Im Zimmer wurde es still. Der alte Mann schlief, die Krankenschwester hatte das Zimmer verlassen. Gretel lag da, starrte an die Decke und plötzlich hörte sie Musik. Aus einem fernen Flur erklang das alte Lied einer bekannten Band: Herbstregen.

Sie lächelte. Ach du meine Güte, jetzt auch noch dachte sie und schloss die Augen.

Und plötzlich jemand setzte sich neben sie. Leise, wie ein Windhauch.
Keine Angst, flüsterte die Stimme, alles ist schon vorbei.
Sie öffnete die Augen nicht. Nur ein Seufzer und ein leises Murmeln:
Nur dass er nicht weint.

Jürgen kam nach vierzig Minuten zurück. Die Ärzte hatten das Zimmer bereits verlassen, die Krankenschwester stand zitternd an der Tür. Er verstand ohne Worte.

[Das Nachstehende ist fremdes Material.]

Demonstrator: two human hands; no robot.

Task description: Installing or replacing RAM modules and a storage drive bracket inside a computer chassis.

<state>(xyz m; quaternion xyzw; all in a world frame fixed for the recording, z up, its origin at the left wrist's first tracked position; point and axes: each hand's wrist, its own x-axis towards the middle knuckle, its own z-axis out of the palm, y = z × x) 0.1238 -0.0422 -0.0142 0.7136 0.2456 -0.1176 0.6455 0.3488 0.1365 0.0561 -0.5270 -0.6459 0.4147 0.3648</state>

Darf ich? fragte er leise.
Ja, nickte die Schwester, nur kurz.

Er setzte sich dazu. Die Mutter lag ruhig da, fast bereits zu lächeln. Auf dem Nachttisch stand das Handy, der Bildschirm flackerte eine nicht gesendete Nachricht:
Jürgen, erwarte kein Wunder. Sei selbst das Wunder.

Er starrte den Bildschirm an, bis es schmerzte. Dann bemerkte er: Auf dem Fenster, wo die Regentropfen zu feinen Linien wurden, entstand ein kleines Herz als hätte jemand von innen mit dem Finger gemalt.

Er lächelte zum ersten Mal seit vielen Tagen.

Ein Jahr später.
Jürgen stand am Eingang der Kinderonkologie mit einem Thermoskanne Kaffee und einem Korb voller Obst.
Sind Sie Freiwilliger? fragte die Türfrau.
Ja, antwortete er mit einem Lächeln. Ich möchte einfach, dass jemand lächelt.

Und als ein kahler Junge im Flur zu ihm hinrannte und rief: Opa, schau mal, ich werde wieder gesund!, verstand Jürgen plötzlich: Wunder geschehen nur manchmal kommen sie durch uns.

Manchmal sind wir selbst das Wunder.